Where Have You Installed Your Python Packages?

  sonic0002        2023-12-17 01:03:45       12,160        0         

Preface

I am writing this article because I recently noticed in the Python community that there are several frequently asked questions:

  1. Why does running the command after installing pip result in a "executable not found" error?
  2. Why does importing a module result in a "ModuleNotFound" error?
  3. Why can I run my code in PyCharm, but it doesn't work in the command prompt?

Rather than just providing solutions, it is better to teach people how to fish. To address these types of issues, you need to understand how Python locates packages. I hope that after reading this article, you will find it helpful.

How Python Finds Packages

It's quite possible that your computer has more than one Python installation, along with multiple virtual environments. This can lead to overlooking the installation path when installing packages. Let's first address the issue of package location. The answer to this question is simple, but many people may not be aware of the underlying principles.

Suppose the path to your Python interpreter is $path_prefix/bin/python. When you launch the Python interactive environment or run a script using this interpreter, it will default to searching the following locations:

  1. $path_prefix/lib (standard library path)
  2. $path_prefix/lib/pythonX.Y/site-packages (third-party library path, where X.Y corresponds to the major and minor version of Python, such as 3.7 or 2.6)
  3. Current working directory (result of the pwd command)
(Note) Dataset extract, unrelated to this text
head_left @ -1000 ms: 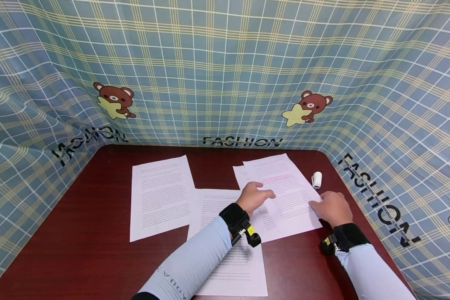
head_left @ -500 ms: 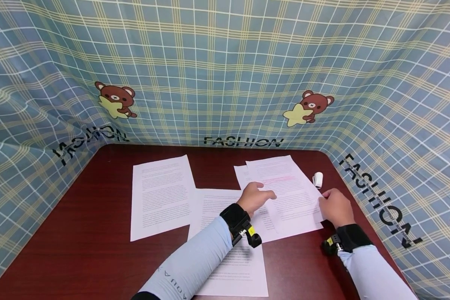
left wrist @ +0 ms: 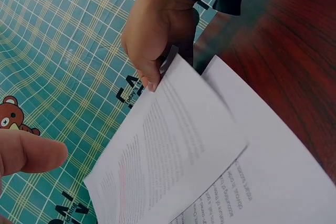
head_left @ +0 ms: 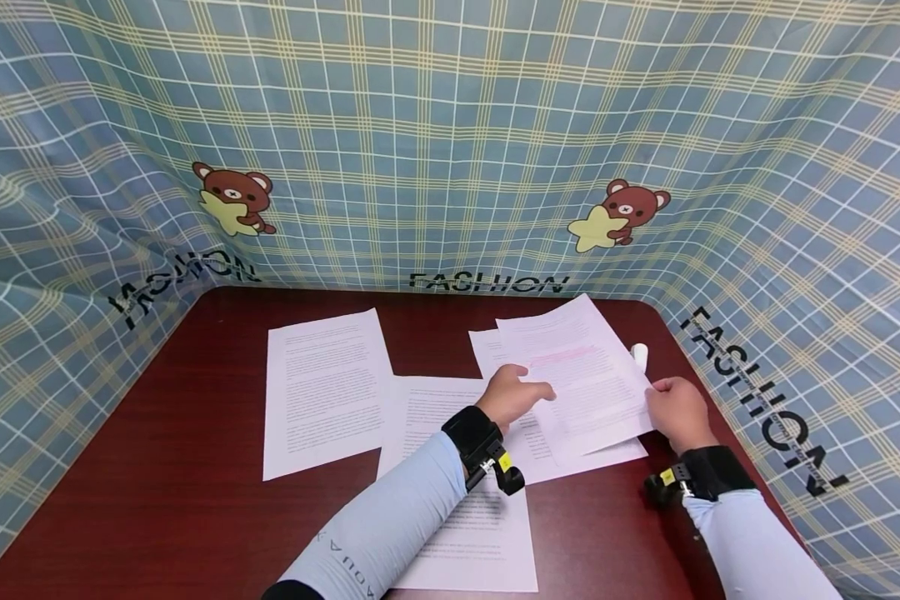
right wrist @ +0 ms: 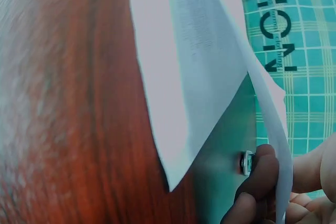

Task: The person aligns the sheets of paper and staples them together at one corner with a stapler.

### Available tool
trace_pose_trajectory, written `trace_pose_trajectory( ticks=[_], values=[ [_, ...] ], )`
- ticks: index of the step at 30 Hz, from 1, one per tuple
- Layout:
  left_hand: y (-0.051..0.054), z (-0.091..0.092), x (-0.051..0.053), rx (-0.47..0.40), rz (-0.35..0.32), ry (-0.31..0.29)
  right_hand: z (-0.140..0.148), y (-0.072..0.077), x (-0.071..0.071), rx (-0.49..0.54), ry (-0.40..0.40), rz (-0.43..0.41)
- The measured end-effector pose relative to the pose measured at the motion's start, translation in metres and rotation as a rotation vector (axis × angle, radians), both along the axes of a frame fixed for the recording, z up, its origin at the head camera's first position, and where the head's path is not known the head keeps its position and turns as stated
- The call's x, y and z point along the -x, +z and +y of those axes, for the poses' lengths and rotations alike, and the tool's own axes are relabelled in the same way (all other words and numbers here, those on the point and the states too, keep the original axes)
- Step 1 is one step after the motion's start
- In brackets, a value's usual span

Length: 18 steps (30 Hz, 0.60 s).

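Observation:
My right hand [head_left: 678,414] pinches the right edge of a printed sheet of paper [head_left: 600,387] bearing a pink highlighted line. In the right wrist view, that sheet's raised edge [right wrist: 270,111] runs between thumb and fingers. The sheet is bent up on its right side, above another printed sheet [head_left: 621,451] that lies on the table. My left hand [head_left: 512,398] is at the left edge of the highlighted sheet, thumb and forefinger spread apart. Its other fingers are hidden from the head view, and whether they touch paper I cannot tell.
A printed page [head_left: 330,392] lies at the left, overlapping a middle page [head_left: 465,533] under my left forearm. A small white object [head_left: 640,357] sits behind my right hand, partly covered by the raised sheet. Plaid cloth [head_left: 450,167] walls the dark red table [head_left: 157,467].
My right hand has moved slightly right, lifting the right side of the highlighted sheet, which now bends upward and partly covers the small white object. The left hand has stayed almost still.

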<state>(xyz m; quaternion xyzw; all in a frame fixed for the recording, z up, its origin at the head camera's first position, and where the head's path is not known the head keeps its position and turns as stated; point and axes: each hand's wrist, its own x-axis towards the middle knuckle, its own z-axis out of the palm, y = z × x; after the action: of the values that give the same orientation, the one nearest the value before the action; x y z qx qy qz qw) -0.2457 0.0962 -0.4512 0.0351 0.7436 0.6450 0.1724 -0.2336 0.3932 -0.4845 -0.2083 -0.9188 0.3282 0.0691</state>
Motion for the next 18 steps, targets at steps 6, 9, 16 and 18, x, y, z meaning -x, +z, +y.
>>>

If you are using the default Python on Linux, $path_prefix is likely to be /usr. If you have compiled Python with default options yourself, $path_prefix would be /usr/local. From the second point above, you can see that the paths for third-party libraries differ for different Python versions. If you upgrade Python from version 3.6 to 3.7, the third-party libraries installed for the previous version may no longer be usable. Of course, you can copy the entire folder, and in most cases, it won't cause any issues.

Several Useful Functions

  • sys.executable: Path to the currently used Python interpreter.
  • sys.path: List of paths searched for the current package.
  • sys.prefix: Current value of $path_prefix.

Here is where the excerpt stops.